SOBRE A AUTORA Fernanda Emediato, 33 anos, natural de São Paulo, atriz, produtora, escritora e empresária. Formada atriz pela Escola de Arte Recriarte (2014); certificada como Roteirista Júnior pela Anhembi Morumbi (2002); graduada em Comunicação Social pela Anhembi Morumbi (2004); Pós-Graduada em Aperfeiçoamento para Executivos do Mercado Editorial pela Fundação Instituto de Administração (2007). Atualmente produtora de lançamento do filme “O outro lado do paraíso”, direção de André Ristum; foi em 2015 produtora da peça A jornada de Orfeu, da Cia Coexistir. Participou da montagem do espetáculo De almas sinceras com dramaturgia construída coletivamente, baseado em diversos textos, dirigida por Rudson Marcello (2014). Atuou na peça Rodriguianas, baseada em A vida como ela é, de Nelson Rodrigues, dirigida por Lílian Luchesi e Samuka Anuragi (2014). Em sua editora, Geração Editorial, é responsável pela linha infantil do catálogo. Investiu nos últimos 4 anos em livros infanto-juvenis nacionais e internacionais. Ganhou, em 2013, o prêmio de melhor livro infantil na FNLIJ com o livro Kafka e a marca do corvo, de Jeanette Rozsas. Trouxe para o Brasil diversos títulos internacionais da Coreia, China, Estados Unidos e Inglaterra. Publicou, no Brasil, diversos livros estrangeiros premiados como A Fera solitária, de Chris Judge; Como viver Eternamente, de Sally Nicholls; Flora Hein, de Hwang Sun-mi. Editou, em 2015, o livro O Pequeno Príncipe, de Antoine de Saint-Exupéry, traduzido por Frei Betto, hoje a versão mais vendida no Brasil. Em 2015, foi integrante da Banca Examinadora do Trabalho de Conclusão do Curso de Jornalismo, De Menina a Campeã, de Giovanna Pati, na Universidade Mackenzie. Ao longo de 19 anos na vida profissional acumulou experiência em diversas áreas como: eventos; assessoria de imprensa; produção editorial; produção gráfica; seleção de casting, marketing digital; gerenciou, pela lei Rouanet, o projeto do livro Os sonhos não envelhecem; e pelo Proac, os projetos dos livros Kafka e a Marca do Corvo, No vale de Solombra e Paisagem com Neblina, As Vidas e Mortes de Frankenstein, todos da Editora Geração Editorial.

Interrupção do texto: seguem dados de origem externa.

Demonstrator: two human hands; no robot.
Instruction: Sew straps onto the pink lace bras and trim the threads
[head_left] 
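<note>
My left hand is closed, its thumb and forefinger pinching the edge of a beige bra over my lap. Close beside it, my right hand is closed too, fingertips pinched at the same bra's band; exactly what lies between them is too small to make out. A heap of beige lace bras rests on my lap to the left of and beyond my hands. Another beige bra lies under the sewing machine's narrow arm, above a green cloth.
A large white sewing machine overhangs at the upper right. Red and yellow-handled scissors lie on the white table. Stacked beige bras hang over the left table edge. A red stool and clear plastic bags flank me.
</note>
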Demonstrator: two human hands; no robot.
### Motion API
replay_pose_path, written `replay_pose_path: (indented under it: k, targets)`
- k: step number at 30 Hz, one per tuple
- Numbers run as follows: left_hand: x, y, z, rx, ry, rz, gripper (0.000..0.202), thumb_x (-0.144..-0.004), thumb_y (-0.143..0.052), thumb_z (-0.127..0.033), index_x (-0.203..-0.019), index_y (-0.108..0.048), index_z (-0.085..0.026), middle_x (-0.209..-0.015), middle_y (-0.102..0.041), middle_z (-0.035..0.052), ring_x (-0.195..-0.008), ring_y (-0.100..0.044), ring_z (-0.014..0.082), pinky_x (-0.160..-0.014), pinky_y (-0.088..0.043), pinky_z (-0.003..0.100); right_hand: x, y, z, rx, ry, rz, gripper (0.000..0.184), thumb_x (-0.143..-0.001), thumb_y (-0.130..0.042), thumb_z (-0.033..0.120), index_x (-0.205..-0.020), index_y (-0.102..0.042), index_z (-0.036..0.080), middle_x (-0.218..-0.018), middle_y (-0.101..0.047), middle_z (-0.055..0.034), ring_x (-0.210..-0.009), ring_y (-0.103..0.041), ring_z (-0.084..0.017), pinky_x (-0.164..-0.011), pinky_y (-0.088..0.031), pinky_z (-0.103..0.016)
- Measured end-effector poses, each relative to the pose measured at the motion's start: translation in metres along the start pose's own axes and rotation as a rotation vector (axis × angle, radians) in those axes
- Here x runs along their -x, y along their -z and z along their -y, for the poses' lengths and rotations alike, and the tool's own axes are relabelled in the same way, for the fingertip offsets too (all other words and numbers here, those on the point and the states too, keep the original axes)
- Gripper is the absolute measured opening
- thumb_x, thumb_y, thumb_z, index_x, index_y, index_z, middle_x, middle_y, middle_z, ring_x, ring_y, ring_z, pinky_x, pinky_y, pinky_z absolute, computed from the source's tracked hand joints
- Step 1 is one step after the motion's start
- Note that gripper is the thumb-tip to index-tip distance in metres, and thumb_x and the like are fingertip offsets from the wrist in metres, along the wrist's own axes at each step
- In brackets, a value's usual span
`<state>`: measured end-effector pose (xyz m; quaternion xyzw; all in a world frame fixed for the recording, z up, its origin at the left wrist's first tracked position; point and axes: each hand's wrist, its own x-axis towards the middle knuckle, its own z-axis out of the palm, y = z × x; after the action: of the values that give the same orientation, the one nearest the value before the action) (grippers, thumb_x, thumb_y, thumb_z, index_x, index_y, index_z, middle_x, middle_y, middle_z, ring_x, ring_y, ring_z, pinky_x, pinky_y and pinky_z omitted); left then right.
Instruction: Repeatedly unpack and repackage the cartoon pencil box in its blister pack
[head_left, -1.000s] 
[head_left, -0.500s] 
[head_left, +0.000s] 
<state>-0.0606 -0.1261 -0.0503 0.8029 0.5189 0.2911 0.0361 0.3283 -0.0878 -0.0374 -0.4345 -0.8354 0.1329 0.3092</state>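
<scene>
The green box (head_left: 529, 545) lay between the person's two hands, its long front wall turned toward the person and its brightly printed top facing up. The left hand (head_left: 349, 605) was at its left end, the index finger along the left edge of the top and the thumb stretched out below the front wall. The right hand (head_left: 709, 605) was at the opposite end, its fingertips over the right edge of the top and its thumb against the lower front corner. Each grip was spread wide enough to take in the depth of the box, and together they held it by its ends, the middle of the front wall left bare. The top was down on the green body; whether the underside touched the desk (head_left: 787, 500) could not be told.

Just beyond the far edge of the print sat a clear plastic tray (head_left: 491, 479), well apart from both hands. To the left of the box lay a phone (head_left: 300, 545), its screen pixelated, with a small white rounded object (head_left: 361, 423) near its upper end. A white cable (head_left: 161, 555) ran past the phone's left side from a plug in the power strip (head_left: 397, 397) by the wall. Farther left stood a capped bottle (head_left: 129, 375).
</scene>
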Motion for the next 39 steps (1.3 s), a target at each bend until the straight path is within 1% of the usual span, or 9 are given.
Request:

SOBRE A ILUSTRADORA Jasmin Del Carmen Hernandez Mundaca (Yasmin Mundaca), nasceu no Chile em 1968, e aos 5 anos imigrou para o Brasil com sua família. Cursou medicina veterinária, mas a paixão pelas tintas e pincéis a fez voltar para os livros infantis, paixão desde a infância. Formada em Ilustração Editorial pela Quanta Academia de Artes de São Paulo (2012), ilustrou alguns títulos no Brasil para Geração Editorial, Klink Editora, revista ZUP, SESI-SP e Editora Idea. No Equador, ilustrou para Ednu Editorial, para o selo Sueños de Papel, na Argentina para Fixonária Editorial e na Espanha para a revista Palma de Mallorca. Participou também de exposições de arte nos Estados Unidos, Itália e Espanha. Utiliza em sua obra os mais diversos tipos de matérias, como acrílicas, aquarelas, colagens e giz pastel, conferindo à obra um mix de tonalidades únicas. Na criação de suas obras, tem como principais fontes de inspiração, sonhos, contos de fadas e o universo feminino.